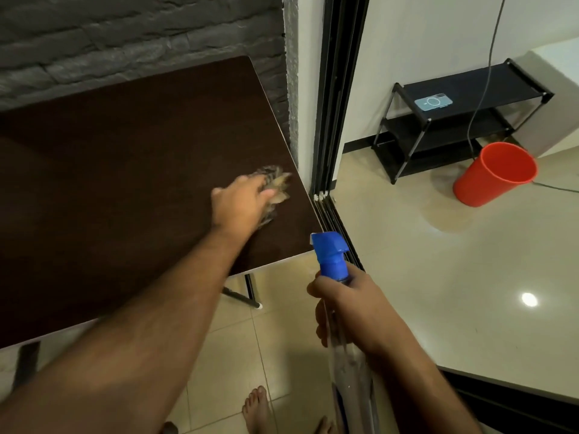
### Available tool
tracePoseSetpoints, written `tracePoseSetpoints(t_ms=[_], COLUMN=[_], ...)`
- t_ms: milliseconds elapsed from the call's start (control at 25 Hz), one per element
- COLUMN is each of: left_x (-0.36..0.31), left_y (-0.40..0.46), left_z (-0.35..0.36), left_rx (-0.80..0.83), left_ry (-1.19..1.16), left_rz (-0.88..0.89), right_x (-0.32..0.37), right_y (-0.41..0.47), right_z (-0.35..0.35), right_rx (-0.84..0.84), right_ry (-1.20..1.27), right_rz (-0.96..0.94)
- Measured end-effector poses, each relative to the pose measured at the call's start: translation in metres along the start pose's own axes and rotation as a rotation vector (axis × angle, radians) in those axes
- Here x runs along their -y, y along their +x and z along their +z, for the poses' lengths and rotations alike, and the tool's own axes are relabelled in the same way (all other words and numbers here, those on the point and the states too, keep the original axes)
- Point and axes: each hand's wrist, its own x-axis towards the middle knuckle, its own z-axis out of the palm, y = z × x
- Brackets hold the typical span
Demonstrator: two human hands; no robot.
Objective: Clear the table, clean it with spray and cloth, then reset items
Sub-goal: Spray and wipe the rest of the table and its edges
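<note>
A dark brown table fills the left half of the view, its top bare. My left hand presses a crumpled, striped cloth onto the table near its right edge; the cloth is blurred. My right hand grips the neck of a clear spray bottle with a blue trigger head, held upright off the table's front right corner, over the floor.
A grey brick wall runs behind the table. Black sliding door tracks stand right of it. Beyond are a black shelf rack holding a phone, a red bucket and a hanging cable. My bare feet stand on tiles.
</note>
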Motion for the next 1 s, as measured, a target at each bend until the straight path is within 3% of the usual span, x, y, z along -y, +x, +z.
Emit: tracePoseSetpoints(t_ms=[160, 320, 440, 600, 840, 1000], left_x=[-0.069, -0.035, 0.019, 0.085, 0.117, 0.197], left_y=[-0.039, -0.079, -0.107, -0.118, -0.112, -0.101], left_z=[0.017, 0.001, -0.015, -0.026, -0.024, -0.044], left_rx=[0.109, 0.166, 0.222, 0.131, 0.054, 0.025], left_ry=[-0.078, -0.030, -0.043, 0.032, -0.049, -0.013], left_rz=[0.289, 0.388, 0.353, 0.222, 0.117, -0.044], right_x=[0.005, 0.007, 0.007, 0.013, 0.036, 0.054], right_y=[0.000, -0.004, -0.004, 0.008, 0.032, 0.048], right_z=[0.007, 0.009, 0.017, 0.046, 0.116, 0.166], right_rx=[-0.008, 0.023, 0.056, 0.104, 0.167, 0.189], right_ry=[0.004, 0.007, 0.001, -0.026, -0.127, -0.197], right_rz=[-0.001, -0.011, -0.001, -0.012, -0.089, -0.102])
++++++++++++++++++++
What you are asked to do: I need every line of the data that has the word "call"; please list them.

Answer box:
- t_ms: milliseconds elapsed from the call's start (control at 25 Hz), one per element
- Measured end-effector poses, each relative to the pose measured at the call's start: translation in metres along the start pose's own axes and rotation as a rotation vector (axis × angle, radians) in those axes

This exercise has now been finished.